Myth #1. There's so much discrimination in the computer field that women can't get ahead. That's not true. Yes, there's discrimination, but it makes women in the field stronger, not weaker. As a woman, you may have to work harder than the men who get unearned privileges. But there's a silver lining in that cloud. It will make you better at your work and more agile. If you find yourself in a job where the good old boys won't give you a chance, leave. The good news is that the hard work you did will make you qualified for many other jobs.

Myth #2. It's young, geeky, conceited guys who work in the computer field. This is partially true, but there are a lot of mature, non-geeky men and women also. Plus, the young smart-alecs can be funny, and they are trainable.

Myth #3. Heard from a parent: "Why should my daughter study computer science? She's already good with the computer." First of all, don't say "the computer." It dates you. :-) Kids these days are good with computers, whether it's Mac OS, Windows, Linux, or the mainframe that runs the cash registers where they sell lattes to overpaid executives who don't pay enough taxes to fund schools so your kid can get a better job.
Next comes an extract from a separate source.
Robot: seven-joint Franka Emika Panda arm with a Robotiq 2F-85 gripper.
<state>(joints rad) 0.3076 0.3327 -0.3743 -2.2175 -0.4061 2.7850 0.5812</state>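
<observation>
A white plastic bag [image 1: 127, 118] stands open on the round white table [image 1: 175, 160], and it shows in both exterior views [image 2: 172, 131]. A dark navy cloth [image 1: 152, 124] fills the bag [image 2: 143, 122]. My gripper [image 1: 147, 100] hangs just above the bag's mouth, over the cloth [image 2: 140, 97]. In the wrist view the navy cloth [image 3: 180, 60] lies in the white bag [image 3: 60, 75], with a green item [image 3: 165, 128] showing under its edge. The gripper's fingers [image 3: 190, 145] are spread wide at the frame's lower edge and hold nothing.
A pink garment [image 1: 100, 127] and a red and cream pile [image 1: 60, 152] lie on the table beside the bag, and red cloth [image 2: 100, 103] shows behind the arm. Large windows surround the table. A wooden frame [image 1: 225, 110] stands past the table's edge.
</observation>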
Computer science isn't about "using the computer." It's about creating the technology that makes computers function. 

Myth #4. Women are motivated by social responsibility and helping people. The computer field isn't about helping people. Try telling that to Dawn Taylor, Ph.D. who works on brain-machine interfaces for prosthetics that restore movement for paralyzed people. Try telling that to Latanya Sweeney, Ph.D. who is dedicated to creating technologies and related policies with provable guarantees of privacy protection while allowing society to collect and share sensitive information for worthy purposes. Or take me. Please take me. :-) I got into computer networking not just because I love hardware, systems engineering, and network design. I got into it because it enables people around the world to communicate and collaborate. I didn't work at Cisco just because of good stock options. I worked there because Cisco understands that it's the human network that makes a difference.

Myth #5. All the jobs are moving to India, China, Kazakhstan, etc. Globalization is real. It's here to stay. But this is good for computer scientists! We build the technology that makes the post-geographic world possible. There are still lots of jobs in the US. However, maybe your job will be in Bangalore or Dubai for a few years. Cool! You may have colleagues in Brazil, Israel, Malaysia, Germany, the US, and countries you have never heard of. Way cool.

Finally, I would say, do what you love. If you were born a nerd, you'll know. You'll know you're happiest when solving problems, tinkering with devices, or writing software. You'll know that you enjoy configuring the family's home network, or fixing Grandpa's computer, or designing a code so you can communicate with friends in a way that non-friends won't understand. When you're doing what you should be doing, time goes by more quickly than expected. You feel energized and curious about what you're learning. Yes, there will be frustrations when your software/hardware won't do what it's supposed to do. But if you feel a sense of accomplishment when you work around those frustrations, you may be a nerd, and this is a good thing.

Artists see paintings in their heads. Musicians' brains play music. Social scientists analyze people. Natural athletes pick up sports right away. Perhaps you do some of these things too, but if you also solve logic problems in your head, and think in terms of numbers and databases and systems and communications, you may be a computer nerd. Join us! Please! We need you.